### Information provided
*** Block opens ***

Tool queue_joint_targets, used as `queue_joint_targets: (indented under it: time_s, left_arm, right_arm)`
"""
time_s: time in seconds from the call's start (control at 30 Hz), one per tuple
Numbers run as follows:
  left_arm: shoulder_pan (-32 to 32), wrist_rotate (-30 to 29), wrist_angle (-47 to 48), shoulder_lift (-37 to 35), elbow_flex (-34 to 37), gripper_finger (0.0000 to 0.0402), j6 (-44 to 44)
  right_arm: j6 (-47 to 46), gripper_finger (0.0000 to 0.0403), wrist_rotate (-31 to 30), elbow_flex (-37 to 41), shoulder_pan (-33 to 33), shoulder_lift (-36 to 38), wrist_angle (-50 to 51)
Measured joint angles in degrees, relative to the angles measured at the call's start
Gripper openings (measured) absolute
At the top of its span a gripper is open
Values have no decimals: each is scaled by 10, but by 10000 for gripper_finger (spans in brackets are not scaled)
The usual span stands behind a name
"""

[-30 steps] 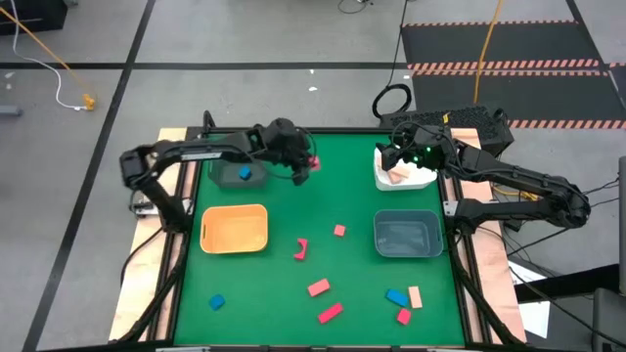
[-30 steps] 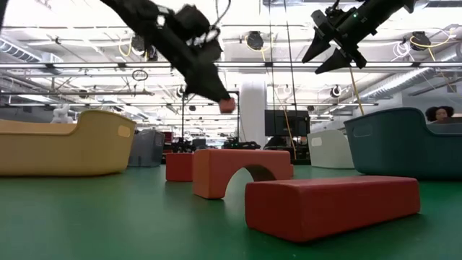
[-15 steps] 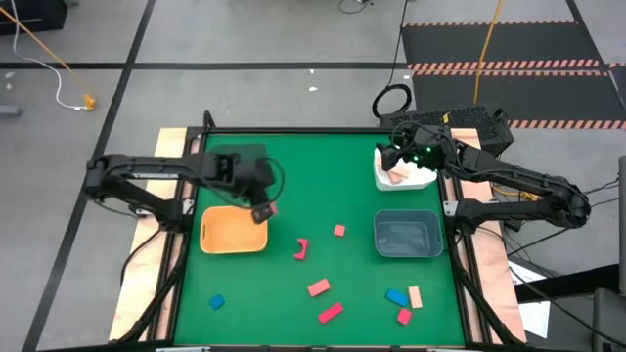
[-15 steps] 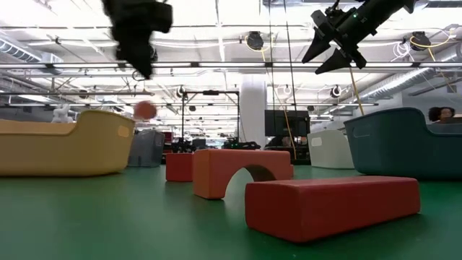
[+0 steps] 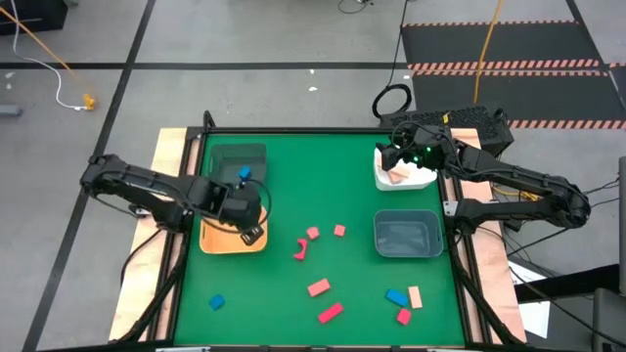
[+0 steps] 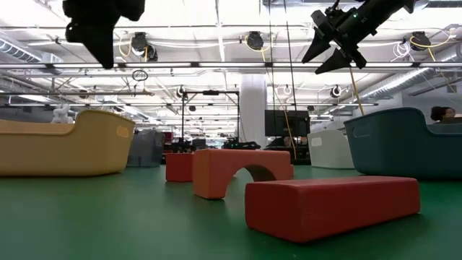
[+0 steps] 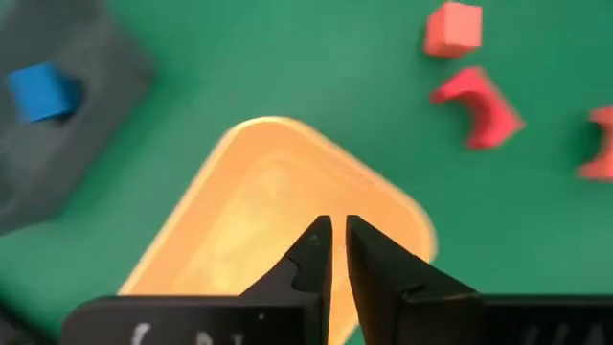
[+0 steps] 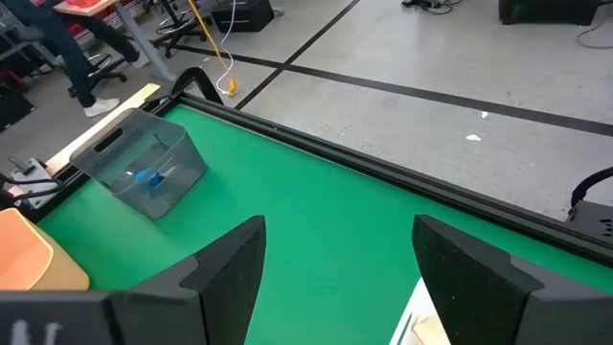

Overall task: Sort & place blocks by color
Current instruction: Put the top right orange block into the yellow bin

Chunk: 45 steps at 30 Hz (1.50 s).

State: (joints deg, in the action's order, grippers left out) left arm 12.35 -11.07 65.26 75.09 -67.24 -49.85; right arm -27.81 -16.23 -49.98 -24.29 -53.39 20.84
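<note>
Your left gripper [image 5: 251, 233] hangs over the right edge of the orange rectangular plastic bin [image 5: 220, 238]; its two dark fingers [image 7: 311, 251] stand nearly together with a thin gap and nothing between them. That bin looks bare inside in the left wrist view.

Your right gripper [image 5: 388, 156] waits above the white bin [image 5: 424, 181] at the table's far right, fingers [image 8: 233, 259] spread wide apart, holding nothing. A pale tan piece [image 5: 399, 175] lies in that bin.

On your green table mat [image 5: 323, 176]:
- small pink-red cube [image 5: 313, 233], just beside the red curved arch block [image 5: 301, 249];
- second pink-red cube [image 5: 339, 231], a little to its right;
- two red short bars [image 5: 318, 288] and [image 5: 331, 313], nearer the front edge;
- blue cube [image 5: 216, 302], front left;
- blue bar [image 5: 396, 296], tan bar [image 5: 415, 296] and small red piece [image 5: 403, 316], clustered front right.

Dark green bin [image 5: 238, 162], far left: one blue cube [image 5: 244, 173] inside. Grey-blue bin [image 5: 407, 234], right: contents not discernible.
</note>
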Motion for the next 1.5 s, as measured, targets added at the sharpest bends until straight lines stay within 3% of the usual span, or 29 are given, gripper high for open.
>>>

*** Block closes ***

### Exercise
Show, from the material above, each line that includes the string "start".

### Response to this task
time_s: time in seconds from the call's start (control at 30 Hz), one per tuple
Measured joint angles in degrees, relative to the angles measured at the call's start

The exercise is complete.